Peace activists to be honored

Peace activists to be honored

By Stanley Campbell

Peace activists to be honored

Peace activists are not too popular in these times of terrorism and war, but they still come out of the woodwork, at least to light a candle of hope while everyone else is clamoring for revenge and stockpiling guns. Even in our own area, we have a few fine examples: Julia Hammer, a farmer’s wife and mother, in Polo, Ill. Julia was very active in the fight to freeze nuclear warhead production in the 1980s. Shortly after the Sept. 11th attacks, Julia organized regular meetings in Dixon, Ill. They held prayer services and seminars and educated themselves about lobbying Congress. Her biggest concern was the possibility of widening the war to the whole Muslim world. The Dixon-Polo area, Reagan’s hometown, is not a hotbed of liberal pacifists. But a combination of sincerity and dedication, as well as avoidance of left-wing rhetoric, has garnered some support.

A community college professor in the Sterling-Rock Falls area once visited Nicaragua during the Sandinista-Contra war. He dusted off his peace activist list and got folks together to study the Muslim faith and the root causes of Middle East terrorism. Fred says that if our country would only encourage Israel to stop building settlements in the occupied territories, “we might have a better chance of peace, at least in that war-torn country.”

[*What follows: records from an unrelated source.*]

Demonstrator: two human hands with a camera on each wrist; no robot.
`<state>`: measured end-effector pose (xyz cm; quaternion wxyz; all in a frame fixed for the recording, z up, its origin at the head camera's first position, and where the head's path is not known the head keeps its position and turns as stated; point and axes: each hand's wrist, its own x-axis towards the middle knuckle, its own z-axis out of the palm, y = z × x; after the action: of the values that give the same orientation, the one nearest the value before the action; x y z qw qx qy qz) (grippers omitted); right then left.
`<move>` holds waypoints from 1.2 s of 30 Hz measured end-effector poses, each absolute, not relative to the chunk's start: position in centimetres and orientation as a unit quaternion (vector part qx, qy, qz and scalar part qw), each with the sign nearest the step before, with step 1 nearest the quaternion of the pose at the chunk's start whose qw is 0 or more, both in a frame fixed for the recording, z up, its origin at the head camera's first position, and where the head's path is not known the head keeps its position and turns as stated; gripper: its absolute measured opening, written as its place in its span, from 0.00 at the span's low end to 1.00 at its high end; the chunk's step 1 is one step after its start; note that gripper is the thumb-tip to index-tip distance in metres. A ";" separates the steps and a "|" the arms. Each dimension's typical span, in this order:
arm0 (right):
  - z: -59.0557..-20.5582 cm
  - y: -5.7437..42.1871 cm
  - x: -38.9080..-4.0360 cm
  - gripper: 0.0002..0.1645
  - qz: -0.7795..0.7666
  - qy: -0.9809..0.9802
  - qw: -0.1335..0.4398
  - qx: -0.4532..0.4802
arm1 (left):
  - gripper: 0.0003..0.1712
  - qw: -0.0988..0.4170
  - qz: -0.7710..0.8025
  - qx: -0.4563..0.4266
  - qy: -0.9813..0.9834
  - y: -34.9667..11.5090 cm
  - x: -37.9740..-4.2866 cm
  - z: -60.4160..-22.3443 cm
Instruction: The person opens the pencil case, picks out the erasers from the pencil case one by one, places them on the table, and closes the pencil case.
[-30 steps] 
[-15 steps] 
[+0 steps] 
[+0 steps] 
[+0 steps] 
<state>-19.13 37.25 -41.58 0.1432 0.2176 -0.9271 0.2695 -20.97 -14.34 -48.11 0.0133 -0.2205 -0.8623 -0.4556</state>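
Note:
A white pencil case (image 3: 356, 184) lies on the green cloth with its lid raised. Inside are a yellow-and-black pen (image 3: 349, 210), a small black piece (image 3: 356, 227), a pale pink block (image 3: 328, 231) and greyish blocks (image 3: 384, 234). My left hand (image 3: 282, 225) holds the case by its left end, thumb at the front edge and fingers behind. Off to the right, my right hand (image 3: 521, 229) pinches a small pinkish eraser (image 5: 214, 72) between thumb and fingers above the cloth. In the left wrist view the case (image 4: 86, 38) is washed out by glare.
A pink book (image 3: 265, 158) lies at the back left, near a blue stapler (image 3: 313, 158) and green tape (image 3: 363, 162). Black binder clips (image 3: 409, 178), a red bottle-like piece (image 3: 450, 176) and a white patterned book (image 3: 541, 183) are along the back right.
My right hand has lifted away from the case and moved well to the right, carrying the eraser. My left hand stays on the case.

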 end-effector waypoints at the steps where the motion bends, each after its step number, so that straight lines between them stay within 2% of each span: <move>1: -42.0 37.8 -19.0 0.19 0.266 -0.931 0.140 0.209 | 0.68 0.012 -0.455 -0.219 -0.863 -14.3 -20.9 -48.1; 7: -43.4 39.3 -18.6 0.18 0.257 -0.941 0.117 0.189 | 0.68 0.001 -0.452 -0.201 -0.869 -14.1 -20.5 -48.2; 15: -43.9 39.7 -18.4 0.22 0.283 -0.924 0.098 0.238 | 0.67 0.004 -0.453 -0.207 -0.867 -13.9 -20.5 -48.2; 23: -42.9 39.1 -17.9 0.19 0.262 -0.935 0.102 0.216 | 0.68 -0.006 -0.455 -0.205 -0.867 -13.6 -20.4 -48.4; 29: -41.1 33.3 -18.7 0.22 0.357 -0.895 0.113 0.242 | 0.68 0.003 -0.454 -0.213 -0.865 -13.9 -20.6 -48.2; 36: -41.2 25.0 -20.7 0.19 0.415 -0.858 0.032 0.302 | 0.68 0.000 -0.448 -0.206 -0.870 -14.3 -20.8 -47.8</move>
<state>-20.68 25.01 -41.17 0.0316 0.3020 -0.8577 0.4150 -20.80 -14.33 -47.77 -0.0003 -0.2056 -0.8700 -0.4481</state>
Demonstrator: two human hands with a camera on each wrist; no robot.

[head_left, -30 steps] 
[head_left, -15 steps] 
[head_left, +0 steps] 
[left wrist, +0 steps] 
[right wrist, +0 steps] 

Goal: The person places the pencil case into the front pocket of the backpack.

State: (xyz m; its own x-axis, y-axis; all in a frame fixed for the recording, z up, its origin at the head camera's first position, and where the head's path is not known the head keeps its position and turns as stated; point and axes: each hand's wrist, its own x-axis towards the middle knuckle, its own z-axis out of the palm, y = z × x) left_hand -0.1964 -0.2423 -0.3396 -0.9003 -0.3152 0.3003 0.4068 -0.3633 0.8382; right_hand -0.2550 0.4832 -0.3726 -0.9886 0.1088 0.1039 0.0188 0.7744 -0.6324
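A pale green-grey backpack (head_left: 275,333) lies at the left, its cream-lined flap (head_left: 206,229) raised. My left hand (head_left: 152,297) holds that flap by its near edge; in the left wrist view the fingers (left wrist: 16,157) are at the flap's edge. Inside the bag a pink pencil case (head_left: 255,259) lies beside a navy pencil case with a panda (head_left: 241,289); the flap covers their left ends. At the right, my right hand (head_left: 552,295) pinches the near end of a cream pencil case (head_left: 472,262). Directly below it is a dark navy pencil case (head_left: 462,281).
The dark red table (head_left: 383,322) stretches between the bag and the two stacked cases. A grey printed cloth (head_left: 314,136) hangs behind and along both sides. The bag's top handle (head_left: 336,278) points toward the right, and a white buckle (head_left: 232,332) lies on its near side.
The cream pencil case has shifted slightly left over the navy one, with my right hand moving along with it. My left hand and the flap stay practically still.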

There’s an activist in DeKalb who is so dedicated that things get done. Cole is known throughout the country for her persistence and level-headedness. She counters Army recruitment in the local high school with her own brand of peace education, and she got the school board to respect her rights!

From Belvidere to Beloit, and yes, even in Freeport, the old warriors for peace are again trying to prick the conscience of America and to hold back that awful animalistic urge to strike back.

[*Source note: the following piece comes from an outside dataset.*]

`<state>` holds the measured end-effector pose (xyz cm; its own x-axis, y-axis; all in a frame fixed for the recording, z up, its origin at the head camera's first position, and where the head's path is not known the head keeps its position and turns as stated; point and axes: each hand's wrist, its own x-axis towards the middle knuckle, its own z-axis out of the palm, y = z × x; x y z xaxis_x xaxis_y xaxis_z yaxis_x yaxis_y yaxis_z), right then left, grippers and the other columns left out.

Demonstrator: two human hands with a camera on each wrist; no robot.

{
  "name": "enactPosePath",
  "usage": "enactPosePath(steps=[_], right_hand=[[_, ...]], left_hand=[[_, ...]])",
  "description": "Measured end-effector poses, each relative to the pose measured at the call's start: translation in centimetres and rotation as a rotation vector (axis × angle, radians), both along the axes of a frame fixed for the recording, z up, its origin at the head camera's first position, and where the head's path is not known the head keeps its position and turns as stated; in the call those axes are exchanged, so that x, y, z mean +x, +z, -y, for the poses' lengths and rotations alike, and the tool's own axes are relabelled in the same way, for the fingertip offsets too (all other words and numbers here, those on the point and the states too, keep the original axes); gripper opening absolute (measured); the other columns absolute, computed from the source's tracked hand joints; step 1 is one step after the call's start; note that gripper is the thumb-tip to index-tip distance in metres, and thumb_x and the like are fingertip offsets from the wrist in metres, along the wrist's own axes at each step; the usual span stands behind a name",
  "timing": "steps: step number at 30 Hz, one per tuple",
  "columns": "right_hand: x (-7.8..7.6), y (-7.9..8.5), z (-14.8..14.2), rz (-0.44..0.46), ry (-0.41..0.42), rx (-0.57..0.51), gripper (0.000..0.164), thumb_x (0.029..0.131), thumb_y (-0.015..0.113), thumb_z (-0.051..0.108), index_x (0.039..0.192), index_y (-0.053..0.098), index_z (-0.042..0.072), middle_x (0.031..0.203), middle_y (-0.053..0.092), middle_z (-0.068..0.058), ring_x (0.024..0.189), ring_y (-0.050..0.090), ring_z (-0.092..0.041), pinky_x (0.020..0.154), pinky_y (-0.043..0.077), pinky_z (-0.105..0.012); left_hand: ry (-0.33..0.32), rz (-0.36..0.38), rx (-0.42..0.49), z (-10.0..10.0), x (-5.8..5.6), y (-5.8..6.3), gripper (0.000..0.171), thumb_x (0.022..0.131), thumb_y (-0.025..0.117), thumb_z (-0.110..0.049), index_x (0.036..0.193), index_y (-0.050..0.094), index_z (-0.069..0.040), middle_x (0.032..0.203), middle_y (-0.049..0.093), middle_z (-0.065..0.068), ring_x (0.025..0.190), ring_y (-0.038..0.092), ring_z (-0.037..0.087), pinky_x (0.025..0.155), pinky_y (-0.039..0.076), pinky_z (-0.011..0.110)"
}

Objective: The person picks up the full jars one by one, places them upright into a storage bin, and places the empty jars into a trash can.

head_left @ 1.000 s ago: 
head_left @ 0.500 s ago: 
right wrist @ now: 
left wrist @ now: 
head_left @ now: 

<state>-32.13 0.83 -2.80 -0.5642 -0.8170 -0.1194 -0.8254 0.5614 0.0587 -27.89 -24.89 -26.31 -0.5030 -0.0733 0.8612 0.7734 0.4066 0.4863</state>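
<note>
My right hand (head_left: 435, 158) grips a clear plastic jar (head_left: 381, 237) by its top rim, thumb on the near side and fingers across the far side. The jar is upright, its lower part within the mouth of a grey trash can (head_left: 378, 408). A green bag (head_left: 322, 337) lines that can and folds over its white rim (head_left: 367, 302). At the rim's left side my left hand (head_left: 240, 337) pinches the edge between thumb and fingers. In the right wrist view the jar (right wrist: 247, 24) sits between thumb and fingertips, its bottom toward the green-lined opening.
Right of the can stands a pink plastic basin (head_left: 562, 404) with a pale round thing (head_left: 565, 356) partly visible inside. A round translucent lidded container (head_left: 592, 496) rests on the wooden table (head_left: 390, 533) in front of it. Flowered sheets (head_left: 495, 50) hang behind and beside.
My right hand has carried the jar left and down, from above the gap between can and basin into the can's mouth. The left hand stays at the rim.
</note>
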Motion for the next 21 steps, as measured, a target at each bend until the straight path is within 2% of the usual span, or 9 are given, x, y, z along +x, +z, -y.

Gandhi said, “An eye for an eye, and soon the whole world will be blind.” This is a message that has to be learned in the Midwest as well as in the halls of Washington. And it is heartening to find a few people who are willing to do it. It’s not just a ‘60s thing. Rockford Peace & Justice will honor these people, and more, this coming Monday, Dec. 17, at 7:30 p.m. at the Unitarian Universalist Church, 4848 Turner St. We hope to have a good group of area peace activists gathered. We will hear some of their stories, maybe get a few new ideas for organizing, celebrate the minor victories and pray for major peace.

Drew Leifheit, son of Rockford chef Mike Leifheit (Irish Rose), and international journalist, will talk about peace in eastern Europe. As a final treat, we will preview Paul Harvey Oswald’s latest video, Enough to Shake a Stick At, which will be for sale.

We invite you to bring your wishes and hopes for peace as well as your concerns about war to this last Coffee Talk of the year. And while you’re at it, why not bring some of your favorite holiday goodies?

Stanley Campbell is executive director of Rockford Urban Minsitries and spokesman for Rockford Peace & Justice.